# Try it:
Could you transcribe each record below exactly as written, setting the pictures aside?

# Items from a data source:

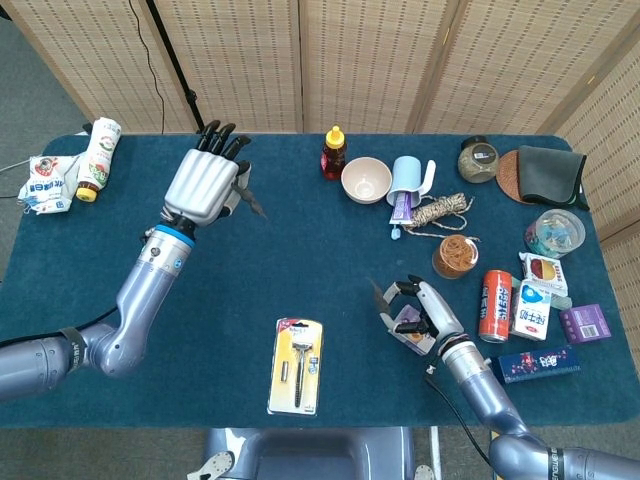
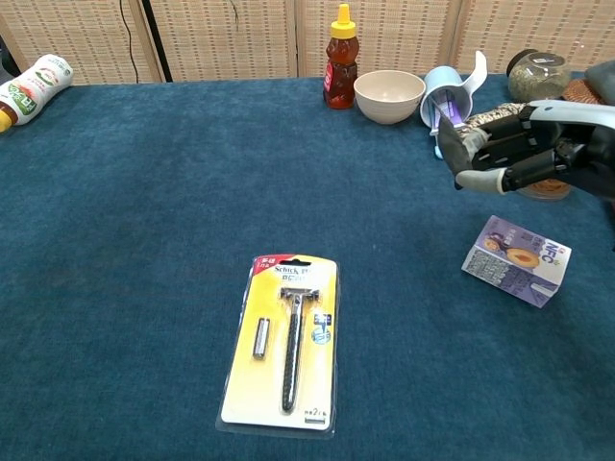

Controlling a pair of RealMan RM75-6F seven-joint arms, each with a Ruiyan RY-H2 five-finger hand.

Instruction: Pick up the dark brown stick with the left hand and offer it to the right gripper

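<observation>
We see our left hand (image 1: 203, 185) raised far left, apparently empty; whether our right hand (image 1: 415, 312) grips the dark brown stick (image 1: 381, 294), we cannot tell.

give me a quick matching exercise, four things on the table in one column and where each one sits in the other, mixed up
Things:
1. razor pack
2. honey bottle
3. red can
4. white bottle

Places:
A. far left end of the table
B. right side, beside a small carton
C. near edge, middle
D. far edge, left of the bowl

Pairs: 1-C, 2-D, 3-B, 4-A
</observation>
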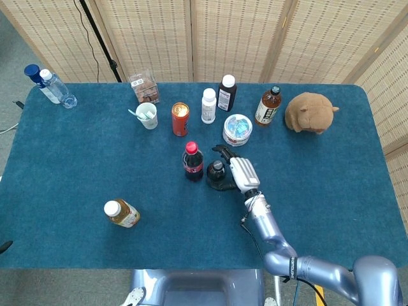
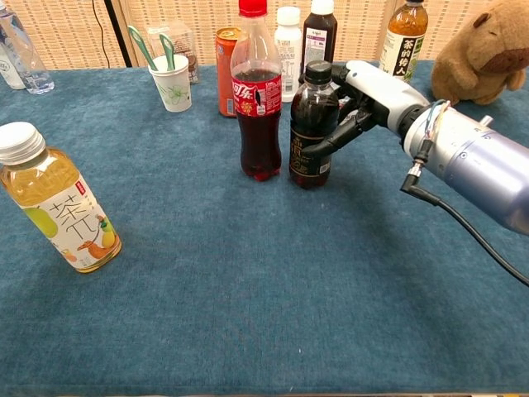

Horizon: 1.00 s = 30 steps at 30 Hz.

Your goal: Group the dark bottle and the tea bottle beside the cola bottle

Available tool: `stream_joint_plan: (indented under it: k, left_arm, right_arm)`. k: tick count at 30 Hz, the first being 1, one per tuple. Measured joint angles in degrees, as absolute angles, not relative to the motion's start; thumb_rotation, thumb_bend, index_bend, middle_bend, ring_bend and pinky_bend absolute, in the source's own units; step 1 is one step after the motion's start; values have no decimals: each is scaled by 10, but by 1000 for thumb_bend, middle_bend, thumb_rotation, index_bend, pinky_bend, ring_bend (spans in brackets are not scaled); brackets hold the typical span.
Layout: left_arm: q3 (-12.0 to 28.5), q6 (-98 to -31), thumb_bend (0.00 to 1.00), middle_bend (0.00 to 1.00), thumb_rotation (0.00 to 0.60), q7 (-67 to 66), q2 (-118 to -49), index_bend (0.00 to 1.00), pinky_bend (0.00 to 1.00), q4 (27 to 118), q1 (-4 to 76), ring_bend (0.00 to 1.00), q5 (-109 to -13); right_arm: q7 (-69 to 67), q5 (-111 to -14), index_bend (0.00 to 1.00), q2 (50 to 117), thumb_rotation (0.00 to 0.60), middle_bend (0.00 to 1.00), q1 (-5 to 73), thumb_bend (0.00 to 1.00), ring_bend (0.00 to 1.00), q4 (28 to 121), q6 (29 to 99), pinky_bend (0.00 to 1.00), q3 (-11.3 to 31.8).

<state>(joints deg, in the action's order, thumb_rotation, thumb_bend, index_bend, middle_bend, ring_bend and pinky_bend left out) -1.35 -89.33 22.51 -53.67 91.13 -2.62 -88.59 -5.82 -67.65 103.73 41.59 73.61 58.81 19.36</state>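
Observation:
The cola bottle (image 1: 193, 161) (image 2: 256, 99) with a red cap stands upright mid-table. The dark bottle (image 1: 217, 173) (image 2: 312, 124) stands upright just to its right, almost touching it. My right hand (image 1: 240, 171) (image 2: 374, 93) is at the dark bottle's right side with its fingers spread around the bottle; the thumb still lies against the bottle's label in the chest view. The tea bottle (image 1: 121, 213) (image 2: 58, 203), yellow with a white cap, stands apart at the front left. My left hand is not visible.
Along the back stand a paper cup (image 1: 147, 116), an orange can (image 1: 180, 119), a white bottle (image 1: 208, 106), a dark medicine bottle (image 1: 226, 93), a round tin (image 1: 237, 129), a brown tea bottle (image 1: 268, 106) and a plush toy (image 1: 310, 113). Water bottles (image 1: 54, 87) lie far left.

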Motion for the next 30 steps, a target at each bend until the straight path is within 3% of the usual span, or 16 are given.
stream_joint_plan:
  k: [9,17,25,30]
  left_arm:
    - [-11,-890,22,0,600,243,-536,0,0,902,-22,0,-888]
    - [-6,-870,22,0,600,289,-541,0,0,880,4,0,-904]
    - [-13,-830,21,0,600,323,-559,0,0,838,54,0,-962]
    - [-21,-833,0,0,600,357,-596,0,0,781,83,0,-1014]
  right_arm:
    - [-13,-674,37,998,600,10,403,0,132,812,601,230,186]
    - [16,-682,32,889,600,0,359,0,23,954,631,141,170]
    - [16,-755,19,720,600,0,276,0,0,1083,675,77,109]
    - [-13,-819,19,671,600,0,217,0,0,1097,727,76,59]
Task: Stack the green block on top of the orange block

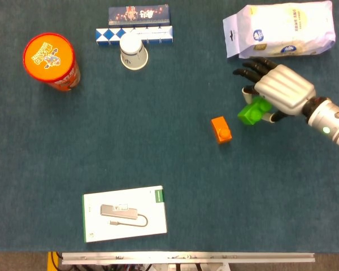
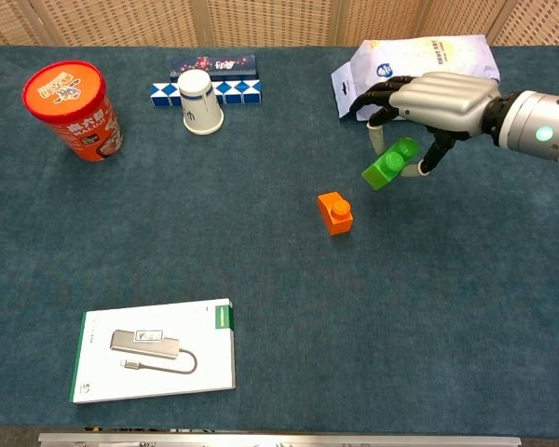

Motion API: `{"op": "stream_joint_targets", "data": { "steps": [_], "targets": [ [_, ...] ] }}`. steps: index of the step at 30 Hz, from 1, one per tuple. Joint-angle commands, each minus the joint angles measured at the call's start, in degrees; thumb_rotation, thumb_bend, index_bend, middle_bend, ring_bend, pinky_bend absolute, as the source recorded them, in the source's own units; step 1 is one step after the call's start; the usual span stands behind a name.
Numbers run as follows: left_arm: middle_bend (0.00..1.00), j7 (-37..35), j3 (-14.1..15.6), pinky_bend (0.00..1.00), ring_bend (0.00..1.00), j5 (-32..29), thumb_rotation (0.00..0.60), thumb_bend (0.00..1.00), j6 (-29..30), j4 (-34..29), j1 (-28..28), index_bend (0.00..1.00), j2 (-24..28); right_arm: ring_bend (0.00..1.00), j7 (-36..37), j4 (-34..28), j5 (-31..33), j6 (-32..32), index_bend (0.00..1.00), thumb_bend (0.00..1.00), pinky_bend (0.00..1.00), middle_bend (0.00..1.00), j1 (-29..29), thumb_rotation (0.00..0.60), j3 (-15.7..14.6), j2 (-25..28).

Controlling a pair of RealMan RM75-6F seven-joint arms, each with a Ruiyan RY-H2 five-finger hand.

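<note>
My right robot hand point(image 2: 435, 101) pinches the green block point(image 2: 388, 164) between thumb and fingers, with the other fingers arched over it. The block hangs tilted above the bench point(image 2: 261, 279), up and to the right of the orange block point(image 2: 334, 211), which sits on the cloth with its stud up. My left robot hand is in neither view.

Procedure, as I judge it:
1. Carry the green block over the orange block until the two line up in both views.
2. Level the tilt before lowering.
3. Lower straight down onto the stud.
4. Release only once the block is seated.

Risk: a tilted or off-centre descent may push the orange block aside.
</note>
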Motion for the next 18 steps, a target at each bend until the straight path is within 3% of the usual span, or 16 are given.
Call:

# Task answer:
Controlling a pair of RealMan RM75-6F seven-joint arms, each with a Ruiyan RY-H2 five-finger hand.

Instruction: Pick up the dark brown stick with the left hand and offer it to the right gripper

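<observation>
We see our left hand (image 1: 203, 185) raised far left, apparently empty; whether our right hand (image 1: 415, 312) grips the dark brown stick (image 1: 381, 294), we cannot tell.

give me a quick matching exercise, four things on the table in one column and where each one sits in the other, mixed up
Things:
1. razor pack
2. honey bottle
3. red can
4. white bottle

Places:
A. far left end of the table
B. right side, beside a small carton
C. near edge, middle
D. far edge, left of the bowl

Pairs: 1-C, 2-D, 3-B, 4-A
</observation>
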
Horizon: 1.00 s = 30 steps at 30 Hz.

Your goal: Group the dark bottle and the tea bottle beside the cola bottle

Available tool: `stream_joint_plan: (indented under it: k, left_arm, right_arm)`. k: tick count at 30 Hz, the first being 1, one per tuple. Measured joint angles in degrees, as absolute angles, not relative to the motion's start; thumb_rotation, thumb_bend, index_bend, middle_bend, ring_bend and pinky_bend absolute, in the source's own units; step 1 is one step after the motion's start; values have no decimals: each is scaled by 10, but by 1000 for thumb_bend, middle_bend, thumb_rotation, index_bend, pinky_bend, ring_bend (spans in brackets are not scaled); brackets hold the typical span.
Layout: left_arm: q3 (-12.0 to 28.5), q6 (-98 to -31), thumb_bend (0.00 to 1.00), middle_bend (0.00 to 1.00), thumb_rotation (0.00 to 0.60), q7 (-67 to 66), q2 (-118 to -49), index_bend (0.00 to 1.00), pinky_bend (0.00 to 1.00), q4 (27 to 118), q1 (-4 to 76), ring_bend (0.00 to 1.00), q5 (-109 to -13); right_arm: q7 (-69 to 67), q5 (-111 to -14), index_bend (0.00 to 1.00), q2 (50 to 117), thumb_rotation (0.00 to 0.60), middle_bend (0.00 to 1.00), q1 (-5 to 73), thumb_bend (0.00 to 1.00), ring_bend (0.00 to 1.00), q4 (28 to 121), q6 (29 to 99), pinky_bend (0.00 to 1.00), q3 (-11.3 to 31.8).

<state>(joints deg, in the action's order, thumb_rotation, thumb_bend, index_bend, middle_bend, ring_bend and pinky_bend left out) -1.35 -89.33 22.51 -53.67 91.13 -2.62 -88.59 -5.82 -67.65 103.73 41.59 73.61 58.81 19.36</state>
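Observation:
The cola bottle (image 1: 193, 161) (image 2: 256, 99) with a red cap stands upright mid-table. The dark bottle (image 1: 217, 173) (image 2: 312, 124) stands upright just to its right, almost touching it. My right hand (image 1: 240, 171) (image 2: 374, 93) is at the dark bottle's right side with its fingers spread around the bottle; the thumb still lies against the bottle's label in the chest view. The tea bottle (image 1: 121, 213) (image 2: 58, 203), yellow with a white cap, stands apart at the front left. My left hand is not visible.
Along the back stand a paper cup (image 1: 147, 116), an orange can (image 1: 180, 119), a white bottle (image 1: 208, 106), a dark medicine bottle (image 1: 226, 93), a round tin (image 1: 237, 129), a brown tea bottle (image 1: 268, 106) and a plush toy (image 1: 310, 113). Water bottles (image 1: 54, 87) lie far left.
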
Motion for the next 30 steps, a target at each bend until the straight path is within 3% of the usual span, or 16 are given.
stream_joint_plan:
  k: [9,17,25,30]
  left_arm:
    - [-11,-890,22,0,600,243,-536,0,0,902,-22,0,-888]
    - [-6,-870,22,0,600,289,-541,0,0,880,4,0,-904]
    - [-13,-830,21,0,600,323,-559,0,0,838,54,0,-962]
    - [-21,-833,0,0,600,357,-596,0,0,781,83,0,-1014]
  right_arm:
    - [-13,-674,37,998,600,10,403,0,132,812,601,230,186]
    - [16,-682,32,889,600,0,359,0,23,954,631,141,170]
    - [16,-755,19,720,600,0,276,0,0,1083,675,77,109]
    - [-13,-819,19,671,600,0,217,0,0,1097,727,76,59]
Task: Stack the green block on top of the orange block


Motion API: `{"op": "stream_joint_targets", "data": { "steps": [_], "targets": [ [_, ...] ] }}`. steps: index of the step at 30 Hz, from 1, one per tuple. Joint-angle commands, each minus the joint angles measured at the call's start, in degrees; thumb_rotation, thumb_bend, index_bend, middle_bend, ring_bend, pinky_bend absolute, as the source recorded them, in the source's own units; step 1 is one step after the call's start; the usual span stands behind a name.
Numbers run as follows: left_arm: middle_bend (0.00..1.00), j7 (-37..35), j3 (-14.1..15.6), pinky_bend (0.00..1.00), ring_bend (0.00..1.00), j5 (-32..29), thumb_rotation (0.00..0.60), thumb_bend (0.00..1.00), j6 (-29..30), j4 (-34..29), j1 (-28..28), index_bend (0.00..1.00), j2 (-24..28); right_arm: ring_bend (0.00..1.00), j7 (-36..37), j4 (-34..28), j5 (-31..33), j6 (-32..32), index_bend (0.00..1.00), thumb_bend (0.00..1.00), pinky_bend (0.00..1.00), middle_bend (0.00..1.00), j1 (-29..29), thumb_rotation (0.00..0.60), j3 (-15.7..14.6), j2 (-25..28).

Controlling a pair of RealMan RM75-6F seven-joint arms, each with a Ruiyan RY-H2 five-finger hand.

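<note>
My right robot hand point(image 2: 435, 101) pinches the green block point(image 2: 388, 164) between thumb and fingers, with the other fingers arched over it. The block hangs tilted above the bench point(image 2: 261, 279), up and to the right of the orange block point(image 2: 334, 211), which sits on the cloth with its stud up. My left robot hand is in neither view.

Procedure, as I judge it:
1. Carry the green block over the orange block until the two line up in both views.
2. Level the tilt before lowering.
3. Lower straight down onto the stud.
4. Release only once the block is seated.

Risk: a tilted or off-centre descent may push the orange block aside.
</note>
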Motion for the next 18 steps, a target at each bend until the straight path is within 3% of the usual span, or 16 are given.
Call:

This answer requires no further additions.